I am not sure if this is where to post about this topic nor do I know where to begin. I have three boys of my own, ages 10months, 2 yrs, and 8 yrs. I work part time as an STNA and I am a full-time student in a respiratory therapy program. The new school year has just began and things have been very chaotic. My boyfriend's sister and her husband are paying my oldest sons tuition at a private school because they feel that he would not "survive" the public school system here, which is why last year he started the private school. I feel like a crappy mom to put it simply just because they are paying my sons tuition. I politely declined their offer time and time again, but they kept pushing the issue, so I caved. Anyways, I have clinics and classes very early this semester and it interfered with me transporting my son to and from school. So there were a few days a week that my boyfriends sister and her husband were helping out. Well, now it's gotten to be more and more that my son is always at their house,which is at the end of out driveway, they see him more than I do. They have stressed over and over that they are not trying to overstep any boundaries and that they are doing all of this to help out because I have my hands "full" and its for the benefit of my son. But last night they came over and asked if my son can stay at their house sunday evening through friday and then spend the weekend with me. They said he needed consistancy, which I know kids thrive on that. And they said it was becoming a behavioral issue at school when he stays some nights with me...........at his own home......in his own bed? I understand my son likes to be at their house, they are more "fun" because they are his aunt and uncle and they have more money and tons of cool, fun stuff for him to do. I just dont know what to do.
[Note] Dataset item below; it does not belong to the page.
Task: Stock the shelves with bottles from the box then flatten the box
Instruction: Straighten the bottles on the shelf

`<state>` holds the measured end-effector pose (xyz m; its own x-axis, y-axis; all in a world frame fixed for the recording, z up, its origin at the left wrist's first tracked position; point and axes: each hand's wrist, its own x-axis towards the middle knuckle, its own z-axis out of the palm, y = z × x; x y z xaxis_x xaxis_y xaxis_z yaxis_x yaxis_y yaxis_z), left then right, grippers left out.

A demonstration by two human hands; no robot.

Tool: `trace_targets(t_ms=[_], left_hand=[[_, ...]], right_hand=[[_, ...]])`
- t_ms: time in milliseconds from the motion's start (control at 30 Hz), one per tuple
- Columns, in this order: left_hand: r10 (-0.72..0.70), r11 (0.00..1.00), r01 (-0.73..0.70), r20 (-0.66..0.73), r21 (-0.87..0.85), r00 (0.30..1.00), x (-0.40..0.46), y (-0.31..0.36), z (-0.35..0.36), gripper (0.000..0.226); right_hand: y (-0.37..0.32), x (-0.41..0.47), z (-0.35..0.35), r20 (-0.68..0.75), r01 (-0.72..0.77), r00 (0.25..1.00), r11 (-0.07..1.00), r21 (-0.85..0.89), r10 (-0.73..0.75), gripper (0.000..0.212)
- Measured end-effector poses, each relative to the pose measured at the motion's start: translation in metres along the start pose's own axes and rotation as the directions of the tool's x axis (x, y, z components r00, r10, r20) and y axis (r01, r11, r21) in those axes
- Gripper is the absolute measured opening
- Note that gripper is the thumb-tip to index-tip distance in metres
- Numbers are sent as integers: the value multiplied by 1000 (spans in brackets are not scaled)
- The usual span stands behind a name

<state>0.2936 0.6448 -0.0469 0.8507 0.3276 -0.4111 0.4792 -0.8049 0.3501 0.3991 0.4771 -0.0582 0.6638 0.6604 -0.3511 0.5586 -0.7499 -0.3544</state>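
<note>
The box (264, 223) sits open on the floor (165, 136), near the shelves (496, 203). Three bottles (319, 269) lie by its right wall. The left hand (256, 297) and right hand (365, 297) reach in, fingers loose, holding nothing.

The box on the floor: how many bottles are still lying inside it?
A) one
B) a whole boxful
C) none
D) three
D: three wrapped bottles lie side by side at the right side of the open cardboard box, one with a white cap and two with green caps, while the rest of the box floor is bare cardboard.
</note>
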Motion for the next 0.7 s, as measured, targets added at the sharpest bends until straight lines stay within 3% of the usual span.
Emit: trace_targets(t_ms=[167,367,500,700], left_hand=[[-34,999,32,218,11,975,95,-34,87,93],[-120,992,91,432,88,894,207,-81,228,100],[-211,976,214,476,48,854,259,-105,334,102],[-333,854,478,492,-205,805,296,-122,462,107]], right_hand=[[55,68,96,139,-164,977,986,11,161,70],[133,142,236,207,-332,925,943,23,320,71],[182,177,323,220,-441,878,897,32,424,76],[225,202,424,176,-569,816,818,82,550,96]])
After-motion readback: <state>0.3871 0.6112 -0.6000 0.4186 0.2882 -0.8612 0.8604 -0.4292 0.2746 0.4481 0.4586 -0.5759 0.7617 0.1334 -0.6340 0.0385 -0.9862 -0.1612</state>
I want the best for my kids, but why does everyone feel like they can do so much better of a job raising my son than I can? I need advice please. I am asking for help, not to judged or criticized for making mistakes. I am human.
Just don't let them make the decisions. You're his parent, parent him. If you don't want him to be at their house as often as he is then don't let him.
I think if they don't understand that they are JUST his aunt and uncle (because it's making me feel like they think they are more), then I would honestly pull him out of private school.